By Amy Schwarzstein-Capron
Typical, makeshift, and wonky, but delightful and one of a kind.
Our aging Labrador sleeps curled up on a seagrass rug, keeping us safe. Coco, we joke, is for coco-nuts rather than Coco Chanel (the effects of flying in the cargo hold from France). No more running in the forest or sprawling on the lawn of our old French manor. Now she barks at golf carts cruising by and is leashed at the beach. Once she ate half the holiday pie left on the countertop. I cut off the gnawed part and served it anyway!
Thanksgiving was held at our childhood home on El Bosque, a circa 1930 Spanish revival in the El Mirador neighborhood. My happy place, my safe haven.
My mother prides herself on being a terrible cook, famous for her legendary shoe-like meat. My father, who recently passed, picked up some basics out of necessity and my sisters and I are foodies. I tried out new recipes with my parents’ encouragement, and sometimes my dishes were even better than the store-bought. We ate traditional fixings: stuffed turkey, Ocean Spray cranberry sauce and yams with mini marshmallows. These days, I make nut loaf and squash Wellington.
We laughed and screamed, our love language. We overindulged, watching the Macy’s parade, and football games televised in colder climates. In Laguna, we ate poolside with the beach beckoning down the street for a sunset stroll.
I went off to university in Europe, too far and costly to fly home. I celebrated with fellow Americans and other friends for a Thanksgiving feast made with local ingredients: walnuts instead of pecans, sweet potatoes sold in the exotic food markets and polenta, a perfect substitute for cornbread. Corn on the cob, I was told, was for feeding livestock and not for the table. Pumpkin was unpopular. It required work to get it down to pulp for soup or a tart. Sometimes family could make the trip, bringing Libby’s pumpkin puree cans in their suitcases.
After Friendsgiving in Lugano, I moved to Paris. I fell in love with a Frenchman and started my own family. I spent weeks shopping, cooking and preparing. Later, in the countryside, I went to local farms for the ingredients.
Turkey is a Christmas tradition there; finding one fat enough before then was always a challenge. I was the crazy American lady who needed a turkey in November. I chose a live bird.
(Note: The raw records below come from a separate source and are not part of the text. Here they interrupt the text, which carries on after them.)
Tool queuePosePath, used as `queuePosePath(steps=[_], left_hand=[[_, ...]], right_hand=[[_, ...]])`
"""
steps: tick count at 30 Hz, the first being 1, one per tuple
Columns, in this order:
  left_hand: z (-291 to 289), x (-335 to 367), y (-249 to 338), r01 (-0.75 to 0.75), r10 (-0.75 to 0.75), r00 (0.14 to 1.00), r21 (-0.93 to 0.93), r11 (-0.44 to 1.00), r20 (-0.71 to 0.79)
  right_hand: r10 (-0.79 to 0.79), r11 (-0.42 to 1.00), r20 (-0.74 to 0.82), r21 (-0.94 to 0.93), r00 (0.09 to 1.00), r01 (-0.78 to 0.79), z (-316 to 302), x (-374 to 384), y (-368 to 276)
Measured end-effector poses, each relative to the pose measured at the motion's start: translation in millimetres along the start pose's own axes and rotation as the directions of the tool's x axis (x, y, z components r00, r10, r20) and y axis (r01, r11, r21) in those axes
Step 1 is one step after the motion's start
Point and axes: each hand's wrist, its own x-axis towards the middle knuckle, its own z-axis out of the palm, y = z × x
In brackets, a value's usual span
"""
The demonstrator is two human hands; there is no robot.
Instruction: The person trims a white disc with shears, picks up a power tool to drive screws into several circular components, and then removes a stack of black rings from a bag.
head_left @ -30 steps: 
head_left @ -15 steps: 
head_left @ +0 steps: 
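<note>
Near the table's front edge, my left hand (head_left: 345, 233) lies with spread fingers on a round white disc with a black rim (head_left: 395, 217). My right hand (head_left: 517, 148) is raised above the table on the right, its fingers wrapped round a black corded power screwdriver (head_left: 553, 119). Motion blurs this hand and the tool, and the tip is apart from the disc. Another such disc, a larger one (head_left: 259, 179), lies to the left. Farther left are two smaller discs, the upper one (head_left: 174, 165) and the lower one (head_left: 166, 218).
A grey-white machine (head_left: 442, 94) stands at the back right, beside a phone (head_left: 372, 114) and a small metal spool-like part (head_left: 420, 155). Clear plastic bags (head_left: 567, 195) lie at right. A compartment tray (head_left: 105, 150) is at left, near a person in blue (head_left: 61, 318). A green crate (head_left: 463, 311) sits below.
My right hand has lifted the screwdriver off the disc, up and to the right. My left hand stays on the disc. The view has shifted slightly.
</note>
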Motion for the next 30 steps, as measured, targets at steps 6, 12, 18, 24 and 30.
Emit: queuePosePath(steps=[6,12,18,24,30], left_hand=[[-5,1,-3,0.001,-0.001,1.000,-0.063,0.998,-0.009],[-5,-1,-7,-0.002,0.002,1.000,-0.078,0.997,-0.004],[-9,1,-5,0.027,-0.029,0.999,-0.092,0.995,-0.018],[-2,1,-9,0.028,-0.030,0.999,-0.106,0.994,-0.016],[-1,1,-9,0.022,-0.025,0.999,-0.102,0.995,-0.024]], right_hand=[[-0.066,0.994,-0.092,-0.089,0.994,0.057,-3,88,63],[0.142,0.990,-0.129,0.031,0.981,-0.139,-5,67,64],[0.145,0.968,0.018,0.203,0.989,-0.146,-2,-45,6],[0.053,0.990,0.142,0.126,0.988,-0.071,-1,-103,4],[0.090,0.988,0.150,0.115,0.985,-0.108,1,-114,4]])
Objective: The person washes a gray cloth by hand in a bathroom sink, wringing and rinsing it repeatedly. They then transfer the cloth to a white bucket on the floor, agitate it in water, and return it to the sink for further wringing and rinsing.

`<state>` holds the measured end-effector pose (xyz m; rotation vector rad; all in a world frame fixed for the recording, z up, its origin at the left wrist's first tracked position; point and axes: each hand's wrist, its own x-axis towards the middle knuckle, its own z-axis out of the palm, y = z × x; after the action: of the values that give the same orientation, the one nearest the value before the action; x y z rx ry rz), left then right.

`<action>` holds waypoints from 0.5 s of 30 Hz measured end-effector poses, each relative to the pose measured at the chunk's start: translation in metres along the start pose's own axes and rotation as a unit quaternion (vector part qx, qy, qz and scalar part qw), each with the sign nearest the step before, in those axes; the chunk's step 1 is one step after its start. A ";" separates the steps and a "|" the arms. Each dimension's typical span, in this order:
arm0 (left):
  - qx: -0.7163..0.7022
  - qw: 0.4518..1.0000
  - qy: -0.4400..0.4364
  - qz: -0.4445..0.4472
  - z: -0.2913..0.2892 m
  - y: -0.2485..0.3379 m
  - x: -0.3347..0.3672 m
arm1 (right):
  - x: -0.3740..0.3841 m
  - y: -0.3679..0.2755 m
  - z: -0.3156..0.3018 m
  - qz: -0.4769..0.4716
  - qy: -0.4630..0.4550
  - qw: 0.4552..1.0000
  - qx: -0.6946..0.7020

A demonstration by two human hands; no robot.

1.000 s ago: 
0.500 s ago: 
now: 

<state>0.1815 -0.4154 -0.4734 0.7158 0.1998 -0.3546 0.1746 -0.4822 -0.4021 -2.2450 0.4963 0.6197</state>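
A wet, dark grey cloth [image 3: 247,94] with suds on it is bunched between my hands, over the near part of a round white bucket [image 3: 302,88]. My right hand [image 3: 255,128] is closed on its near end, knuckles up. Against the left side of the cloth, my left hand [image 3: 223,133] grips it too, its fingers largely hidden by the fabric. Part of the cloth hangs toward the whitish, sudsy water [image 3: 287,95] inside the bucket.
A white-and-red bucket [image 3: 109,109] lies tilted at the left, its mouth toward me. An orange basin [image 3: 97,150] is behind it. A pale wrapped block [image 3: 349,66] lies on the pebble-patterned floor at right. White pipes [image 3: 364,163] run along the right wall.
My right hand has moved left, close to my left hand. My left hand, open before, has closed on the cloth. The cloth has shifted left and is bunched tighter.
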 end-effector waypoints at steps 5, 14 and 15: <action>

The farmer did the necessary and wrapped it in wax paper including the giblets for gravy. My children looked shocked watching me cut off the neck, which to my dismay always was left on. Now a vegetarian, I’m surprised I could stomach it back then.
We invited our friends and neighbors. We toasted with wine and champagne, thankful for the love and good in our lives. The last Thanksgiving memory I have in France is canceling the turkey order when my husband died.
A year later, I shipped a container, listed the house and returned to my childhood home on El Bosque. Even in loss, I gave thanks to family and friends who were there for me in Laguna Beach. Wherever I live, Thanksgiving represents home and bringing family and friends together to celebrate gratitude.
Amy Schwarzstein-Capron is a Lagunatic and Francophile who loves to read, cook and lawn bowl while enjoying her family and friends.